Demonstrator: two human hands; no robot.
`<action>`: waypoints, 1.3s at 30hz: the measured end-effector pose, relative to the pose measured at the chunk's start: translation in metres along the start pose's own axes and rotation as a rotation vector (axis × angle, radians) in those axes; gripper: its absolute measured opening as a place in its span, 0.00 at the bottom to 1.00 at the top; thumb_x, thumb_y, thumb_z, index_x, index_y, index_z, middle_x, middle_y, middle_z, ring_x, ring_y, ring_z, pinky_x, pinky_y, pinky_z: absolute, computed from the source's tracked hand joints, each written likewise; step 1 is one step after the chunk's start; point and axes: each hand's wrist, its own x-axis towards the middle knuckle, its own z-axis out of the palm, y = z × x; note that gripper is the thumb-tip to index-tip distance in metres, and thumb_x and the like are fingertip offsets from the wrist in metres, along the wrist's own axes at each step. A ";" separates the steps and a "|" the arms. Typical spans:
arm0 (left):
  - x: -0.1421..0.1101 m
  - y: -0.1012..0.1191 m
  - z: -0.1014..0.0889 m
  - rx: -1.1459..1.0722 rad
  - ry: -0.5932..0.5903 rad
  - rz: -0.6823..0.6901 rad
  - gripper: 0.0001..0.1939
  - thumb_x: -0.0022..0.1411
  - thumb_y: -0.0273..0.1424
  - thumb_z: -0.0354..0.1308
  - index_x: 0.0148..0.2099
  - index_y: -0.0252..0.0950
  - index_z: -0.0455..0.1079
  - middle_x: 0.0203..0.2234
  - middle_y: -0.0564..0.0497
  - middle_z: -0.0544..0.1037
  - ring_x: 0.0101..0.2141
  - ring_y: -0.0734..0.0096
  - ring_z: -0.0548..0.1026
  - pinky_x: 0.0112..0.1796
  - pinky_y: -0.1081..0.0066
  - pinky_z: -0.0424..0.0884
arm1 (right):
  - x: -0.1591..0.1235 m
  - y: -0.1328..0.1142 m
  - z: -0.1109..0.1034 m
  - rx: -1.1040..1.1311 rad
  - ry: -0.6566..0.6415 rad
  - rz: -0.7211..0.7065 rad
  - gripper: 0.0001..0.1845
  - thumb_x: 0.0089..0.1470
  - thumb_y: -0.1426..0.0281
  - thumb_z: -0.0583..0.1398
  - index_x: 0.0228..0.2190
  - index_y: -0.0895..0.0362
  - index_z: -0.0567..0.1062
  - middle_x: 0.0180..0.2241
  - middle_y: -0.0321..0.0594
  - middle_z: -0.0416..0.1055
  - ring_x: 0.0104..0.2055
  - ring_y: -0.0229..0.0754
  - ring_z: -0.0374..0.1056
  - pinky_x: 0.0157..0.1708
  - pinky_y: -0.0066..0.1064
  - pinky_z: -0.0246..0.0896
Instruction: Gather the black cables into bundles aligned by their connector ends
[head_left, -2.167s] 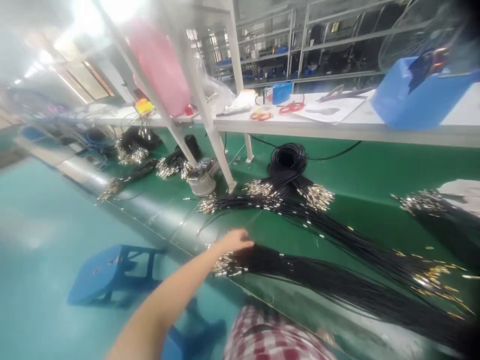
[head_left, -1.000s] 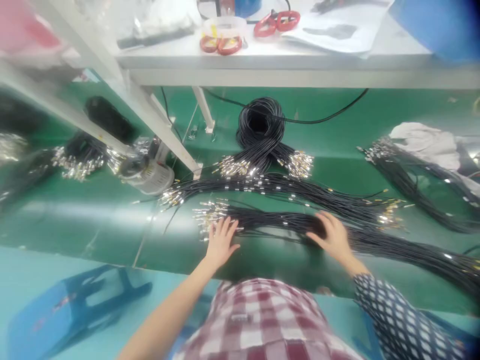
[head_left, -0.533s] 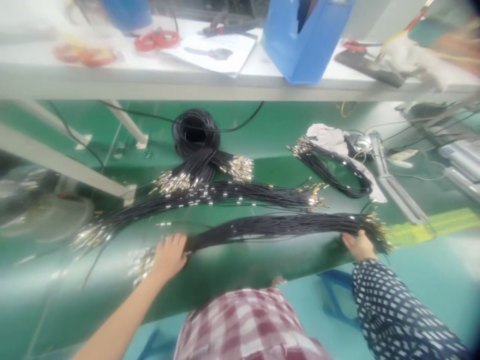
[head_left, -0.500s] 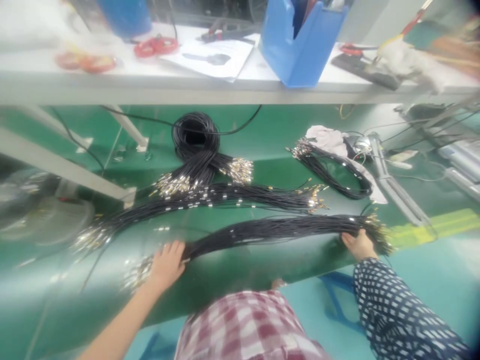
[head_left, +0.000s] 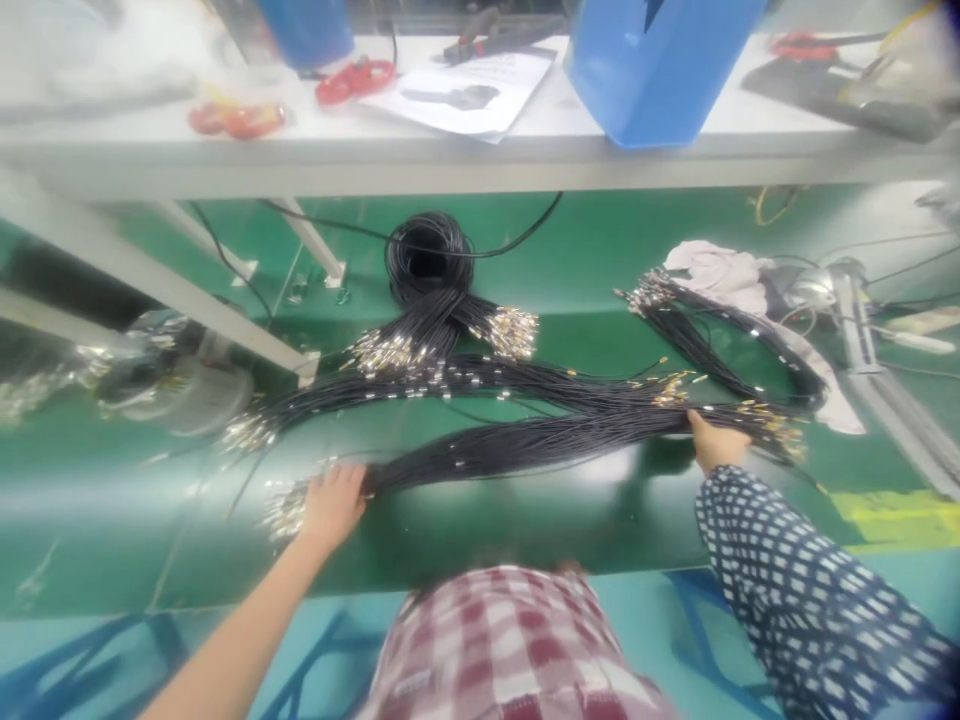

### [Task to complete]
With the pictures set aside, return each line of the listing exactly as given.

### [Solution to this exercise]
Demonstrator: two human hands; no robot.
`<action>`: waypoints, 1.3s at 30hz: the measured end-effector pose, relative to the pose measured at the chunk's start: translation in metres along the start pose's own axes and rotation as a rotation vector (axis × angle, radians) in those axes; gripper: its absolute measured opening as a place in its span, 0.00 at the bottom to 1.00 at the top; thumb_x, thumb_y, thumb_z, index_x, index_y, index_z, middle_x, middle_y, middle_z, ring_x, ring_y, ring_z, pinky_x, pinky_y, pinky_z: absolute, computed from the source's tracked hand joints, each written likewise; step 1 is one step after the chunk's start; point and axes: each hand's wrist, its own x-axis towards the middle knuckle, its own z-axis out of the palm, y = z × x; note that gripper is the thumb-tip to index-tip distance in metres, and thumb_x and the like are fingertip offsets from the wrist in metres, along the wrist's own axes at each step. A ";" separates the steps and a "|" the arms. Typical spans:
arm0 (left):
  - x: -0.1421..0.1101 m
  - y: -0.1012..0.1191 m
  - z: -0.1014..0.0889 m
  - rx: -1.1459..1.0722 rad
  - ry: -0.5932..0.5903 rad
  - rz: -0.6823..0.6901 rad
  - gripper: 0.0001..0.1939
  - thumb_x: -0.0022..0.1411
  - thumb_y: -0.0273..0.1424
  - thumb_z: -0.0354..0.1308
  - index_x: 0.0148..0.2099
  - index_y: -0.0252..0.0950
  - index_z: -0.0455..0.1079
  - middle_x: 0.0203..0.2234
  - middle_y: -0.0564..0.0497
  - middle_z: -0.0544..0.1037
  - ring_x: 0.0101..0.2141
  - ring_y: -0.0734..0.0096
  - ring_z: -0.0548..0.1026
  - pinky_x: 0.0112..0.1796
  - pinky_y: -0.1081..0.0066
  - pinky_z: -0.0424..0.0884
arm1 (right):
  - x: -0.1591..0.1235 m
  - y: -0.1328..0.1142 m
  - z: -0.1109..0.1034 m
  - rx: -1.1040..1.1311 rad
  - ry: -0.6566..0.6415 rad
  - rz: -0.7211..0.7065 rad
  - gripper: 0.0001..0.1845
  - thumb_x: 0.0089..0.1470
  - thumb_y: -0.1426..0.0281
  - thumb_z: -0.0583..0.1398
  - index_x: 0.0228..0.2190
  - index_y: -0.0895..0.0362
  - index_z: -0.0567..0.1062
  - middle_x: 0.0180..0.2241
  - middle_y: -0.0321..0.0594
  - middle_z: -0.0416..0.1055
  - ring_x: 0.0104..0.2055
  - ring_y: -0.0229..0.0754
  - ring_z: -0.0374..0.1056
  - pinky_x: 0.0157..0.1708
  - pinky_y: -0.0066..0.1064
  - pinky_z: -0.0246..0.0896
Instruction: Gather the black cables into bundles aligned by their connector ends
[head_left, -2.167s] 
[head_left, -1.000s] 
[head_left, -0.533s] 
[head_left, -0.500s] 
[head_left, +0.000s] 

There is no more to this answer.